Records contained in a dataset
##############################

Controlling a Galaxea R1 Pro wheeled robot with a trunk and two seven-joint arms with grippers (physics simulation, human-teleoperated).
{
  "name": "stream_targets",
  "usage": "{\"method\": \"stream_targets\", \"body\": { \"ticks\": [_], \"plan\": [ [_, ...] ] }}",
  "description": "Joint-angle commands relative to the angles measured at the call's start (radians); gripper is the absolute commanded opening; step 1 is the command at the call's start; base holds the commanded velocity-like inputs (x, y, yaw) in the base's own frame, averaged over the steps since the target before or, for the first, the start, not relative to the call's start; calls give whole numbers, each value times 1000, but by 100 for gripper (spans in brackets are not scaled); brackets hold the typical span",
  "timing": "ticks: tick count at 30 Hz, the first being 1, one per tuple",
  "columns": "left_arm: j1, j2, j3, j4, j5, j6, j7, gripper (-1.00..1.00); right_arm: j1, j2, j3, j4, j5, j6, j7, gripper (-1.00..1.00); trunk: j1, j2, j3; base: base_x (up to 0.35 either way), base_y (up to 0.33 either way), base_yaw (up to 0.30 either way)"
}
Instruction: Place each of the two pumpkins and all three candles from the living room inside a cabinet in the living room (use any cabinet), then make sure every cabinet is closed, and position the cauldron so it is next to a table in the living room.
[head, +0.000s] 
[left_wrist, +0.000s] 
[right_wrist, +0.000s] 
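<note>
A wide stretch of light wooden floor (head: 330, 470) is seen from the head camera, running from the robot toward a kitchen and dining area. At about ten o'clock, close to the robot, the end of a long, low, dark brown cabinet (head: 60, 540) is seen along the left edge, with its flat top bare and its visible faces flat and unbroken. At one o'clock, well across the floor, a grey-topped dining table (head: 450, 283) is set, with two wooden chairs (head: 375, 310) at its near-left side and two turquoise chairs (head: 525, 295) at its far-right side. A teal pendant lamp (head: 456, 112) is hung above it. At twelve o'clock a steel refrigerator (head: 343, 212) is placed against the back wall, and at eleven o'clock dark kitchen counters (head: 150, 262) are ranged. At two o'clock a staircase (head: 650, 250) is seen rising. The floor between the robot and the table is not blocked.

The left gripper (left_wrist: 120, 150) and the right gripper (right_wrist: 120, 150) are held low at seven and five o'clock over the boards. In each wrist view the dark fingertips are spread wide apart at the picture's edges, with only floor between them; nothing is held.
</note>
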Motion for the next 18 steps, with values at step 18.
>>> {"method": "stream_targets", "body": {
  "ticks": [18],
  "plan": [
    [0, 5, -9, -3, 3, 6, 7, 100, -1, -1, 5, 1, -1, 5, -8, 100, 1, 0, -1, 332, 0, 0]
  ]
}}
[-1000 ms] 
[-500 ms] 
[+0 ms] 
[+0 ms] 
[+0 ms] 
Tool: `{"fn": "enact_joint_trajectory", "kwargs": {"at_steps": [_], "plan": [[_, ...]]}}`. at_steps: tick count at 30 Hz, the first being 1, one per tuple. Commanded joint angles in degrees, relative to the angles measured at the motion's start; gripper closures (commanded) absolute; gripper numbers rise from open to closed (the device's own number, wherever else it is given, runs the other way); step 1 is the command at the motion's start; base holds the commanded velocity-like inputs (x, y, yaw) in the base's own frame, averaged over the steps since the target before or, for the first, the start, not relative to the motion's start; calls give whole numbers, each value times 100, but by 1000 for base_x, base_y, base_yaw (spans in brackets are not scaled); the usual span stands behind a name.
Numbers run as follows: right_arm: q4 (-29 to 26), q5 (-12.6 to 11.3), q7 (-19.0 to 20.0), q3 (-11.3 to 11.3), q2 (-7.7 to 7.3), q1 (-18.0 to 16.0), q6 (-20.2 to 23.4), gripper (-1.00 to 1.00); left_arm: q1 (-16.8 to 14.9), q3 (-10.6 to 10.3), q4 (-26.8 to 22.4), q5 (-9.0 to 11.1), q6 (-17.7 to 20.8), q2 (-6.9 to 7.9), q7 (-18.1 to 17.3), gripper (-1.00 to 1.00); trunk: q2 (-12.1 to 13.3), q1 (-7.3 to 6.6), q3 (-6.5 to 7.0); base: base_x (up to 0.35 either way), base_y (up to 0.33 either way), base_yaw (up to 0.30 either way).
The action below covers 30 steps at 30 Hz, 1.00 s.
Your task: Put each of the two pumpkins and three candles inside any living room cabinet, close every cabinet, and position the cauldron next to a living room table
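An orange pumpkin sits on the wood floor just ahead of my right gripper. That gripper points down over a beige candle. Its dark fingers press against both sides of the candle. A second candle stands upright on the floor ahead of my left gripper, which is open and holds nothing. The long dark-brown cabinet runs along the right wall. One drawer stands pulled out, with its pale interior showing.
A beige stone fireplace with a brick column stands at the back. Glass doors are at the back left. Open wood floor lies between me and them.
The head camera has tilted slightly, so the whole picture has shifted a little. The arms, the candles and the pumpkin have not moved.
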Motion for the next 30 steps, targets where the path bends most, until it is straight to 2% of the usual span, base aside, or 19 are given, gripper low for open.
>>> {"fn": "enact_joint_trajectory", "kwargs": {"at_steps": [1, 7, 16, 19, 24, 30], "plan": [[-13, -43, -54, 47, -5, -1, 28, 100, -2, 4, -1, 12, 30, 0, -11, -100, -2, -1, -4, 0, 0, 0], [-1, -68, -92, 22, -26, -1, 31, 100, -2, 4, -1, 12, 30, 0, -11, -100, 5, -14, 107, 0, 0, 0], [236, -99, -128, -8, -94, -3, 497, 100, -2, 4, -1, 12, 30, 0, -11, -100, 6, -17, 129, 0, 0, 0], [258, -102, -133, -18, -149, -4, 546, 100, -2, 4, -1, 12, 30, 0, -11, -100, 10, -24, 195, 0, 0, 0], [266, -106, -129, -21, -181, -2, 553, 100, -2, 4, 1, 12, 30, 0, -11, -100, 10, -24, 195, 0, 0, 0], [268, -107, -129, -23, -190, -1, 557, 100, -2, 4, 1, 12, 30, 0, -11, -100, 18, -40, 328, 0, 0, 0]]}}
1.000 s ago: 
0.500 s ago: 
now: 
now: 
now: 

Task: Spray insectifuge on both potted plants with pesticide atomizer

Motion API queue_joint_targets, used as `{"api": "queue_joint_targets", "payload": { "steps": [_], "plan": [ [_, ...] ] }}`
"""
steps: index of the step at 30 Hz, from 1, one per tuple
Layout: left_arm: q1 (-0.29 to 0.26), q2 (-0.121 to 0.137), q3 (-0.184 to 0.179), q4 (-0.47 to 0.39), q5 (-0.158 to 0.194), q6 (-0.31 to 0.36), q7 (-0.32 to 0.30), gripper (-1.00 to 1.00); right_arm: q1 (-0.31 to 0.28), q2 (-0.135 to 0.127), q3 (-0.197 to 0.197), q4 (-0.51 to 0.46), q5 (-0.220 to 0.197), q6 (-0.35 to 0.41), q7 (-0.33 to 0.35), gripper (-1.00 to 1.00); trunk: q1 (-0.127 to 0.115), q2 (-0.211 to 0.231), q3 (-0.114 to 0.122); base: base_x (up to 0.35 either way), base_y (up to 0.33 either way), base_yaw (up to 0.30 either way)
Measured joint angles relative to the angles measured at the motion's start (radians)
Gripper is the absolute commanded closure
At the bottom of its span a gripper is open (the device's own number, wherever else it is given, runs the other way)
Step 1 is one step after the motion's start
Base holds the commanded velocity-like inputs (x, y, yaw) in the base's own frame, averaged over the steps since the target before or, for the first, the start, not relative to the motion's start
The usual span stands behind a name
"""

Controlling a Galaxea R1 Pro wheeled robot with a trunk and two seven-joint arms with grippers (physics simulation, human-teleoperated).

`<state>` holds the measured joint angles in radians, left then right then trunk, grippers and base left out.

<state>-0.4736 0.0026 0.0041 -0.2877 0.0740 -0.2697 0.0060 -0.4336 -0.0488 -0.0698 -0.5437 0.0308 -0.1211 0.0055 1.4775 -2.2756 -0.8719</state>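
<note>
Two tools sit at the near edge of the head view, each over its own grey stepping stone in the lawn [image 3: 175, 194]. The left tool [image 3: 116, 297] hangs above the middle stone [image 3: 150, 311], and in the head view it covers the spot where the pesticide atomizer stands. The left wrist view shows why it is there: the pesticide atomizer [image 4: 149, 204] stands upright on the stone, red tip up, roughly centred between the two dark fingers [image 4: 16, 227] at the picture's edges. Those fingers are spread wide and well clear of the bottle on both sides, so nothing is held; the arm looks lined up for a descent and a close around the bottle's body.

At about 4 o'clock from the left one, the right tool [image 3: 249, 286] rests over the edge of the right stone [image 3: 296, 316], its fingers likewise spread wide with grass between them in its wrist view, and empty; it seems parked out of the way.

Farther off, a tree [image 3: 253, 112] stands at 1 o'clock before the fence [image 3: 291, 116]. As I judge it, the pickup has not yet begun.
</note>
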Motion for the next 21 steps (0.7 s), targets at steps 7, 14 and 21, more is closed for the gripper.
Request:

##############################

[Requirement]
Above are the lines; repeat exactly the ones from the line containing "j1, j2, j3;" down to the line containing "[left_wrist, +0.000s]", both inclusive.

[Result for this task]
  "columns": "left_arm: j1, j2, j3, j4, j5, j6, j7, gripper (-1.00..1.00); right_arm: j1, j2, j3, j4, j5, j6, j7, gripper (-1.00..1.00); trunk: j1, j2, j3; base: base_x (up to 0.35 either way), base_y (up to 0.33 either way), base_yaw (up to 0.30 either way)"
}
Instruction: Place each of the two pumpkins and all three candles from the living room inside a cabinet in the living room (use any cabinet), then make sure every cabinet is closed, and position the cauldron so it is next to a table in the living room.
[head, +0.000s] 
[left_wrist, +0.000s] 

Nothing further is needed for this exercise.